About the Taj Mahal Hotel (from the 'Powertoni' chapter)
The people I meet who are seeking position or money in Bombay often use this one hotel, this one citadel of Empire, as a mark or measure of their progress upward through the strata of Bombay. The Taj was born out of a slight; because a man was turned away from a fancy hotel. When the prominent Parsi industrialist Jamshetji Tata was refused entrance into Watson's Hotel in the nineteenth century because he was a native, he swore revenge, and built the massive Taj in 1903, which outshone Watson's in every department. It is less a hotel than a proving-ground for the ego. The Taj lobby and its adjoining toilets are where you test your self-worth; theoretically, anyone can come in out of the heat and sit in the plush lobby, on the ornate sofas, amidst the billionaire Arabs and the society ladies, or relieve themselves in the gleaming toilets. But you need that inner confidence to project to the numerous gatekeepers, the toilet attendants; you need to first convince yourself that you belong there, in order to convince others that you do. And then you realize that the most forbidding gatekeeper is within you.

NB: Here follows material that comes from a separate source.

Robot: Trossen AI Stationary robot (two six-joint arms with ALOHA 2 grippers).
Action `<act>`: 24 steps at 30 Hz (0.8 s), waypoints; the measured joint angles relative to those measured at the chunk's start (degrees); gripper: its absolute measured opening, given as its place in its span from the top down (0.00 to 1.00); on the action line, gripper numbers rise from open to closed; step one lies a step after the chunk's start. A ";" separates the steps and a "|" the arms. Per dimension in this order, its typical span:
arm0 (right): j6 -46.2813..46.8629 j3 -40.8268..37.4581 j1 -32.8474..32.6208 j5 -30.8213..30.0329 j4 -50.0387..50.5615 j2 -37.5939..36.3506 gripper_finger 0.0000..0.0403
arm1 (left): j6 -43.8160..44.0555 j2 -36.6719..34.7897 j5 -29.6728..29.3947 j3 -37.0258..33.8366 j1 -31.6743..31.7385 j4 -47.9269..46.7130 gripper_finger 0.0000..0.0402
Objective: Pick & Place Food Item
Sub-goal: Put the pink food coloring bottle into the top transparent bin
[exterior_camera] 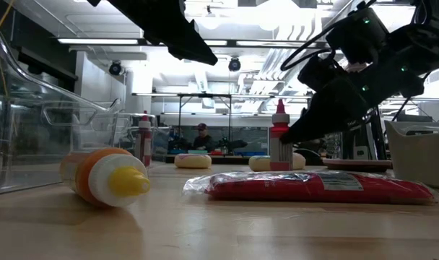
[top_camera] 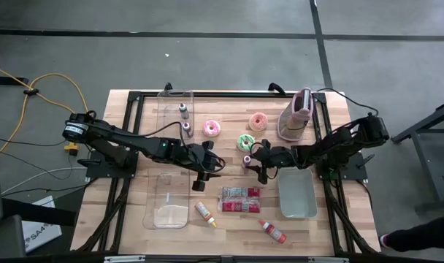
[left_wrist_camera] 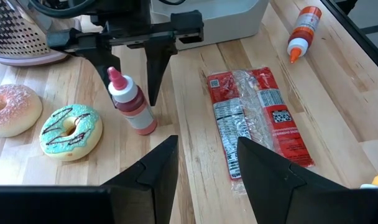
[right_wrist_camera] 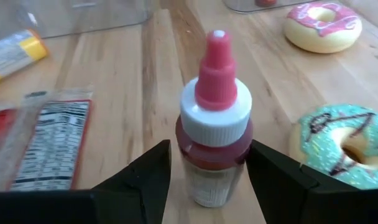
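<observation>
A small red sauce bottle [right_wrist_camera: 214, 149] with a white collar and pink tip stands upright on the wooden table [top_camera: 134, 146], beside a green-iced donut [right_wrist_camera: 341, 143]. My right gripper [right_wrist_camera: 211, 155] is open and low over the table. Its fingers stand on either side of the bottle's body, close to it; I see no plain touch. In the high view the bottle [top_camera: 247, 159] sits just left of that gripper [top_camera: 257, 164]. My left gripper [left_wrist_camera: 204, 149] hangs open above the table near the centre [top_camera: 207, 166], with nothing between its fingers. A red food packet [left_wrist_camera: 254, 118] lies flat in front of it.
A pink donut [top_camera: 211, 129] and a peach donut [top_camera: 258, 121] lie farther back. Two orange-bodied bottles [top_camera: 205, 212] [top_camera: 273, 231] lie near the front edge. Clear bins [top_camera: 174, 109] [top_camera: 169, 199] stand at left, a grey bin [top_camera: 296, 193] at right, and a pink grater-like stand [top_camera: 296, 115] at the back right.
</observation>
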State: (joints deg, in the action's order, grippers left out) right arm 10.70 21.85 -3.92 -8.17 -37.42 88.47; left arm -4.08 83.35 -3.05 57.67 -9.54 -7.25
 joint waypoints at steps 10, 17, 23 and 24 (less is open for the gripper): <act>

Excerpts from the section about Vijay Salaskar, one of the policemen who were killed, and Mumbai's top 'encounter' cop (From the 'Number Two After Scotland Yard' chapter):
Husain asks him how many encounters he's been involved in, and what kind of gun he uses.
The cop thinks. "Deaths... twenty."
As Judge Aguiar wrote in his report on the recent encounter, "It is amazing that despite Sada Pawale having fired from a sophisticated weapon, namely, an AK‑56 which is capable of firing 600 rounds per minute and having an effective range of 300 meters, neither A.P.I. Salaskar nor P.S.I. Desai or any of the police officers, suffered any bullet injury... The police officers must surely bear a charmed life."
The gangs will never go after the policemen, says Salaskar, not even after a constable. "What you saw in "Satya" -- referring to a scene in a gangster movie in which a police commissioner is shot dead by the gangs -- only happens in the movies." He doesn't feel personally threatened. "I am fair. I know where the criminals' families are, but I never touch them."
"Do you want your children to join the police force?"
The cop shakes his head emphatically no.